During Kushner’s time as Trump’s Middle East envoy, core demands of the Israeli rightwing have been implemented. US aid to Palestine has been slashed, the bitterly contested city of Jerusalem declared as Israel’s capital, Palestinian diplomatic missions closed in Washington and US missions closed in the West Bank and Gaza.
“We’ve gone from a ‘land for peace’ formula addressing a decades-old occupation and siege to a ‘money for peace’ recipe for disaster,” said HA Hellyer, a senior associate fellow of the Royal United Services Institute and the Atlantic Council.
“The needs and rights of the Palestinians – the occupied – are now openly and explicitly disregarded by the Trump administration with such transparency that such a ‘money for peace’ recipe for disaster [to them] is a logical conclusion,” Hellyer said.
“There are precious few in the Arab world who are willing to invest much political capital to address and solve the Palestinian-Israeli conflict, but that doesn’t translate to support for this. If that were the case, we would see high-level delegations, for example, going to the Bahraini workshop. Instead, Arab states are trying to send as low-level diplomats as possible.”

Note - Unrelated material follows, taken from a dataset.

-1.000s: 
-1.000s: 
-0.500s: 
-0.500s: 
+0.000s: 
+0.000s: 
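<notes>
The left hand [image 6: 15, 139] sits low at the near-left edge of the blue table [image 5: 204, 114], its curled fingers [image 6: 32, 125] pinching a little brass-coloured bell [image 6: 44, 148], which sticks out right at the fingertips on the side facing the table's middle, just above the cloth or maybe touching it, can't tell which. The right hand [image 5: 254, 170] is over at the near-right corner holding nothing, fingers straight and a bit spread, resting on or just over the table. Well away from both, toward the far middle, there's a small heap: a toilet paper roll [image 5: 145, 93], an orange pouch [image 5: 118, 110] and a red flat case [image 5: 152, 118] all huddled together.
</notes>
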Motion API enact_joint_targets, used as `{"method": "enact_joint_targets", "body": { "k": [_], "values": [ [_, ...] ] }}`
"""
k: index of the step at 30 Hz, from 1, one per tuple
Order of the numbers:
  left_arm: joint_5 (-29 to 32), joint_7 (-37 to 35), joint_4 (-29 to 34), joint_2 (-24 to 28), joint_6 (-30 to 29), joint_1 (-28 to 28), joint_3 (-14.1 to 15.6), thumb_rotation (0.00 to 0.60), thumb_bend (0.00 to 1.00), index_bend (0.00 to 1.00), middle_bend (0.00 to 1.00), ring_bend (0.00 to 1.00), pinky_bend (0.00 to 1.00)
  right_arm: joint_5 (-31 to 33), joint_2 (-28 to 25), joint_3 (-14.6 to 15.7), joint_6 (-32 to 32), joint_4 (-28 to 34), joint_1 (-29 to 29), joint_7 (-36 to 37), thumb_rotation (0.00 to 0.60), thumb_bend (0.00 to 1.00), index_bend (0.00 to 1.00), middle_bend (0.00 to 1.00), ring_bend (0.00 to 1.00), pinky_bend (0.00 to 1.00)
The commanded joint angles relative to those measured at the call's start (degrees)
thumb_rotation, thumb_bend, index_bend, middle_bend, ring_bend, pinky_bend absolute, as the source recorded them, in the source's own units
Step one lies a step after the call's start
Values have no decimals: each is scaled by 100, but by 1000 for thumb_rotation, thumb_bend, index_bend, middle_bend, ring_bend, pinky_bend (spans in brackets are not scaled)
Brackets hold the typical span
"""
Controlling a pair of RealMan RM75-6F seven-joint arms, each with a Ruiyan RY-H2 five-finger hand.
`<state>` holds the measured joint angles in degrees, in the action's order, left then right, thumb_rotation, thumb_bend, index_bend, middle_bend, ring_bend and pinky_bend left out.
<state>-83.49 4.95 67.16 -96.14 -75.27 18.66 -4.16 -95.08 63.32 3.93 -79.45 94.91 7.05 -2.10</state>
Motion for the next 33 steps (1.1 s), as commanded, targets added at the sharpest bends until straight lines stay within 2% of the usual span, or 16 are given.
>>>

Sir John Jenkins, a former Middle East director for the Foreign Office, said torpor across Palestinian politics had contributed to a loss of faith in the existing peace model.
He said Palestine’s political structure had collapsed and there was “no Palestinian national narrative any more”, pointing to the “bureaucratisation and demoralisation of Fatah”, the “futilely belligerent” Hamas in charge of Gaza, and the fact that the Palestinian Authority that runs parts of the West Bank was “widely distrusted and despised as corrupt by many Palestinians”.
Jenkins said: “Add to this the failure of the Arab uprisings, the consequent discrediting of political Islamism, the collapse of Arab nationalism and the rise of securitised authoritarianism, and the old context within which the Palestinian national cause sat has also vanished. No one has replaced it with anything satisfactory. This is a failure of the political imagination.”
He said this vacuum had been filled with “the promise of economic development, as if that will make the unorganised but still widespread and powerful Palestinian yearning for a state, or at least a political community, go away. I think that’s a misreading. Economic development gets you so far – but then what?”
He added of mooted Arab benefactors: “I can’t see them simply signing on the dotted line unless there is some sort of political horizon. The Palestinian issue retains a distinctive power to mobilise many Arabs emotionally. It’s hard to see why the Kurds and others are allowed to realise national aspirations but not the Palestinians. And Iran would accuse them of selling out the instant they signed. Why give them the satisfaction?”
Hellyer said a two-state solution, already diluted, may become even less viable in the absence of meaningful political engagement. “If the Israelis continue along this present course of action, they make the alternative of a one-state solution more and more inevitable, where the Palestinian struggle for national self-determination in a state is transformed into a civil rights struggle in a single state alongside Israelis.”